Duit sebanyak itu pun tetap digunakan Pemprov Sulsel meski tidak masuk dalam struktur APBD.
“Adanya anggaran yang ada tidak ada di APBD sebesar 32 miliar, itu tetap kami apresiasi. Adanya kegiatan yang tidak dianggarkan dalam APBD 32 miliar sehingga bisa memperoleh WTP,” ujarnya.
Adanya program Rp32 miliar tidak tercatat dalam APBD, juga diungkap BPK sebagai catatan atas kondisi keuangan Pemprov Sulsel.
Kondisi itu disebut BPK sebagai belanja melebihi alokasi anggaran. Hal ini membebani keuanhan dan menyebabkan APBD Sulsel kehilangan fungsi otorisasi.
Selain program Rp32 miliar tidak masuk dalam APBD, Patarai Amir juga menyoroti kondisi pelayanan kesehatan pada rumah sakit milik Pemprov Sulsel.
Patarai mengungkapkan bahwa masih ada rumah sakit kekurangan obat-obatan karena proses pengadaan dianggap berbelit sehingga mengganggu pengobatan pasien.
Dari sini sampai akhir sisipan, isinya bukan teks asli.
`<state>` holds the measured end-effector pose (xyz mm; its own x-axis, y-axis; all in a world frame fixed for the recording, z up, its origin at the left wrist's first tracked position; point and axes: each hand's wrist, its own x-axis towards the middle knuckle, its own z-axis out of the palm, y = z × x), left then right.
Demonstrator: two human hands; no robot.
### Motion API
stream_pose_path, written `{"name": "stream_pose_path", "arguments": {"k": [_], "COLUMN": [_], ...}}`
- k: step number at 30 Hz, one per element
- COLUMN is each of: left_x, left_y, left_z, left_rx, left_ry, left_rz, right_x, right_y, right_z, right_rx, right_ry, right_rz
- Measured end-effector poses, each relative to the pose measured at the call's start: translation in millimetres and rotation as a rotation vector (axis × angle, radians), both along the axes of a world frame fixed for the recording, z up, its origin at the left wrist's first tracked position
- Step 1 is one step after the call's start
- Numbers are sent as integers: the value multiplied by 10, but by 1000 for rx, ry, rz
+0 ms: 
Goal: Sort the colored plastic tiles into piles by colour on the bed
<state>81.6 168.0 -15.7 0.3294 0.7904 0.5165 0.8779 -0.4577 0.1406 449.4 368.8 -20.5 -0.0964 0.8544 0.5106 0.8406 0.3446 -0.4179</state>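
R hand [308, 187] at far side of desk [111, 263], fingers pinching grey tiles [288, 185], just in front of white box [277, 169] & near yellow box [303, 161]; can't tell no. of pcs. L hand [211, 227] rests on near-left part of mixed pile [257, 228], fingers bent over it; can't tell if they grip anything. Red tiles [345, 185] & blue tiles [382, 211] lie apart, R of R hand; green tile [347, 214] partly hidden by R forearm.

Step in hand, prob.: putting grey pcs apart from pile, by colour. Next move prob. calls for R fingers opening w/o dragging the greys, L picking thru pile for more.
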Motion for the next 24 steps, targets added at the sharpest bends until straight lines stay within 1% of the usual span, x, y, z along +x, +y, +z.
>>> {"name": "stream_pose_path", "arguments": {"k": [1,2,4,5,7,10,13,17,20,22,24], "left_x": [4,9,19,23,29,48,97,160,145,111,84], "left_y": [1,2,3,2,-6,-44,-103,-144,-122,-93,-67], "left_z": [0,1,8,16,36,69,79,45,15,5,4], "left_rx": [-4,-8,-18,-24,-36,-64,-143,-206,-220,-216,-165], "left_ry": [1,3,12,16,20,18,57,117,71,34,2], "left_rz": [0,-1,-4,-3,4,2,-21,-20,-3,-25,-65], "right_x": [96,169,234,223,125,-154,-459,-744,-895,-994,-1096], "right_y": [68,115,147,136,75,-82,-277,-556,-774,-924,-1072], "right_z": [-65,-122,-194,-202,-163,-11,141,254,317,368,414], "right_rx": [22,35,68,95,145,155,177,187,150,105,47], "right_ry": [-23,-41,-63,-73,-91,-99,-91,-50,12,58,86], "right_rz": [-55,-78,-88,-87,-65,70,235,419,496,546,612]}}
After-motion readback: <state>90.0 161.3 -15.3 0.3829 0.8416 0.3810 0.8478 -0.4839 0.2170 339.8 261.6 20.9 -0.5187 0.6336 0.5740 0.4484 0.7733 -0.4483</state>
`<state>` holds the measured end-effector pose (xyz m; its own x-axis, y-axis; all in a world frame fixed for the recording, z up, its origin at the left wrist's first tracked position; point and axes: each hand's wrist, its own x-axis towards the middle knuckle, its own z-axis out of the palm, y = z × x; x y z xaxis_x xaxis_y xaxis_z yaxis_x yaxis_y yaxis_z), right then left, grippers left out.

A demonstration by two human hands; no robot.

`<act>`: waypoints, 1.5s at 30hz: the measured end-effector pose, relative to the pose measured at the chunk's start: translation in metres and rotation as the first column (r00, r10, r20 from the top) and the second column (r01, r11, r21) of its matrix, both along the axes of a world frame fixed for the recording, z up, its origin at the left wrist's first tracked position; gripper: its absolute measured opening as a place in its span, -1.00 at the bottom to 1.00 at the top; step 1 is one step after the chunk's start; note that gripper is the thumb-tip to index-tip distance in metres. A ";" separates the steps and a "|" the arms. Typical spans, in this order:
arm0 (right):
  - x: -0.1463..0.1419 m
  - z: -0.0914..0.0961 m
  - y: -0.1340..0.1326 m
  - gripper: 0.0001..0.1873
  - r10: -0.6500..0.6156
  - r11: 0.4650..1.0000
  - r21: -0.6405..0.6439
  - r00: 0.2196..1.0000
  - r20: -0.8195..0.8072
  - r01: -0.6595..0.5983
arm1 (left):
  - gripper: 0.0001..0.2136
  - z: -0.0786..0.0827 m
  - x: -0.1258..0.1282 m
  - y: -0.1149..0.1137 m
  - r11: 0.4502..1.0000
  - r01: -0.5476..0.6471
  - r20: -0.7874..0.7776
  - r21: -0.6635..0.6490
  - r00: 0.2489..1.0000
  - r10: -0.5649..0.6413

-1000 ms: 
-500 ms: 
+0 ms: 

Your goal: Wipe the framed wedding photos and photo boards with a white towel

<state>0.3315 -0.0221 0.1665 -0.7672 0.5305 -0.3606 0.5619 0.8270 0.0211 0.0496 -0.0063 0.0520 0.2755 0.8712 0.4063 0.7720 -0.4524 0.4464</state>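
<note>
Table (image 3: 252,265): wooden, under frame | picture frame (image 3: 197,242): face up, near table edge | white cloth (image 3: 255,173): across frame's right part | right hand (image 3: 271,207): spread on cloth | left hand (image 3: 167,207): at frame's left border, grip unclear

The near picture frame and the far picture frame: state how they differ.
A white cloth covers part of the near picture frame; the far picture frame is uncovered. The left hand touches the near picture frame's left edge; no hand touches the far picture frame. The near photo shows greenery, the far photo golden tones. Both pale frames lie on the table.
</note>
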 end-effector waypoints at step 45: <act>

“Di tengah euforia WTP, kami mendapat laporan ada rumah sakit kekurangan obat. Kami langsung melakukan sidak pagi tadi dan berdiskusi dengan pihak rumah sakit,” tutur legislator Fraksi Golkar itu.
“Kepala BKAD dan Bappeda boleh bangga dengan WTP, tapi jangan lepas tangan dengan mekanisme yang menghambat pengadaan obat. Padahal rumah sakit ini BLUD yang harusnya punya fleksibilitas,” tegas Patarai.
Ia menambahkan, pihak rumah sakit meminta waktu satu hingga dua bulan untuk menyesuaikan dengan kebijakan baru tersebut.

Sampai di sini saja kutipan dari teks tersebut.